Among the entries below, copy only the span from the line containing "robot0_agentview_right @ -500" through the line containing "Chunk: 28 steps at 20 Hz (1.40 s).". Do so exactly, and skip the pictures.

--- MATERIAL SHOWN ---

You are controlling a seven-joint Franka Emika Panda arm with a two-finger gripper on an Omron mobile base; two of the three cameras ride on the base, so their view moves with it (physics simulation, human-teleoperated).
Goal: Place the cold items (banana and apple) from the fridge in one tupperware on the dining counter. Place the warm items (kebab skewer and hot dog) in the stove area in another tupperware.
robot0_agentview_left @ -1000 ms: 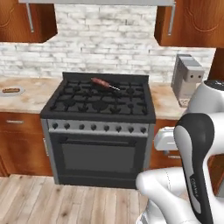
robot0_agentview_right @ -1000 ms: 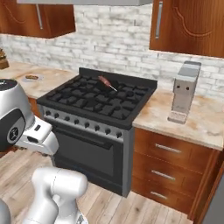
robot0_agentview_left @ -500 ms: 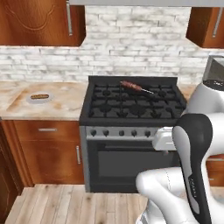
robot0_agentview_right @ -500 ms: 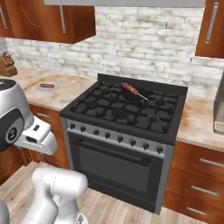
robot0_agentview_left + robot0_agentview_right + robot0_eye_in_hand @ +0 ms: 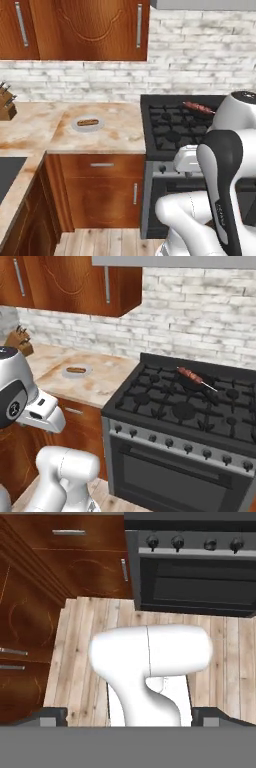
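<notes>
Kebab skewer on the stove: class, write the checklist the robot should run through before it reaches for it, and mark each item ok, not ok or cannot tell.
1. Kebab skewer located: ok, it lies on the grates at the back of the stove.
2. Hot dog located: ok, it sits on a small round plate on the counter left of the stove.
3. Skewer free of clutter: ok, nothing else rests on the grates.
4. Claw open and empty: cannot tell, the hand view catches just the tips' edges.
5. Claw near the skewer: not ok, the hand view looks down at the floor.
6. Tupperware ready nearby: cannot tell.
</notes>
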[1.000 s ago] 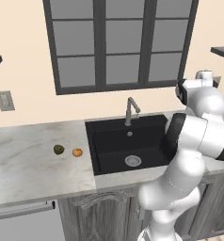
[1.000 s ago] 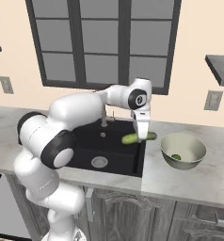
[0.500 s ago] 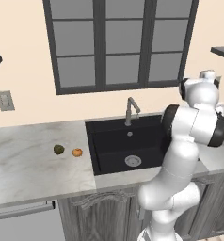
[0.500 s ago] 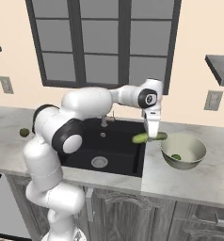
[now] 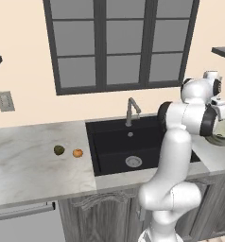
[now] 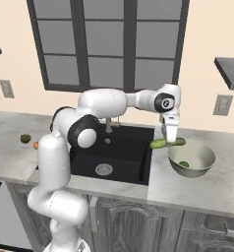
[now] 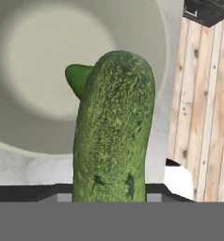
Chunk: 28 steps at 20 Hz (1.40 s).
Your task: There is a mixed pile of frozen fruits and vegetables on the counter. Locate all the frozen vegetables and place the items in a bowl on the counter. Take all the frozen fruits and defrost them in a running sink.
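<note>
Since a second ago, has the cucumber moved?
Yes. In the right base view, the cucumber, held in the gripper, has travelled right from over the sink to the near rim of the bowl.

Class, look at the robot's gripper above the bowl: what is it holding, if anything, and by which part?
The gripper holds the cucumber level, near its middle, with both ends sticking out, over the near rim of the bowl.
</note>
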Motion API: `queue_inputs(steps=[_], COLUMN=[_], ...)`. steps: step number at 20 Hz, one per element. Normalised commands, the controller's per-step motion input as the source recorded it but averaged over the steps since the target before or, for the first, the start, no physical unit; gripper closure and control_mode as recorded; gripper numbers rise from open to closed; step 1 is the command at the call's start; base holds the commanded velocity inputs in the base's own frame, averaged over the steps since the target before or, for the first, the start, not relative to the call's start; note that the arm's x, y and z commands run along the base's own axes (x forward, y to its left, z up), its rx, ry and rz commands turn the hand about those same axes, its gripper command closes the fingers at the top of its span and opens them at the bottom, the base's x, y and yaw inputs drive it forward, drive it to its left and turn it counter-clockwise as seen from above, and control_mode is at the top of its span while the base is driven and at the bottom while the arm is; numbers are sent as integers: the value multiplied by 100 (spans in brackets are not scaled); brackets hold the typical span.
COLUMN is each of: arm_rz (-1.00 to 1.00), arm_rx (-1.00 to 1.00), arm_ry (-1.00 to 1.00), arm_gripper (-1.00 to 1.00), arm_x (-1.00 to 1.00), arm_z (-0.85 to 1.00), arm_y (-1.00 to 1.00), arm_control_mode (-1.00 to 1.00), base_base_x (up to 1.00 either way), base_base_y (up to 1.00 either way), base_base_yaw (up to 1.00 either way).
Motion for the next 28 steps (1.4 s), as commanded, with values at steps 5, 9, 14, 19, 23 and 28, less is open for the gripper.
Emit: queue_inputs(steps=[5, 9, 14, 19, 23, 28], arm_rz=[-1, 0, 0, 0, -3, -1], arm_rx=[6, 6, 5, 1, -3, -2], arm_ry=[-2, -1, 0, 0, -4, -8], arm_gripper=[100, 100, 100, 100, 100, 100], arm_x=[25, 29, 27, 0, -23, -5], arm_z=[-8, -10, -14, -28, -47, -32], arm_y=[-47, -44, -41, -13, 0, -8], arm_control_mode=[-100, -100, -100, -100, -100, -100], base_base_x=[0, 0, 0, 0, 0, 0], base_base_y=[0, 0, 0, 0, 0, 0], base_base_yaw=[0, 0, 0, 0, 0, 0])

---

#### TASK ANSWER
robot0_agentview_right @ -500 ms: 
robot0_agentview_left + robot0_agentview_right + robot0_eye_in_hand @ +0 ms: 
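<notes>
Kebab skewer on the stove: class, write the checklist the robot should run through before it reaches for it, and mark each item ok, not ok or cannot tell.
1. Kebab skewer located: ok, it lies on the grates at the back of the stove.
2. Hot dog located: ok, it sits on a small round plate on the counter left of the stove.
3. Skewer free of clutter: ok, nothing else rests on the grates.
4. Claw open and empty: cannot tell, the hand view catches just the tips' edges.
5. Claw near the skewer: not ok, the hand view looks down at the floor.
6. Tupperware ready nearby: cannot tell.
</notes>
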[1.000 s ago] 
[1.000 s ago] 
[0.500 s ago] 
[0.500 s ago] 
[now] 
[now] 
[now] 
Chunk: 28 steps at 20 Hz (1.40 s).

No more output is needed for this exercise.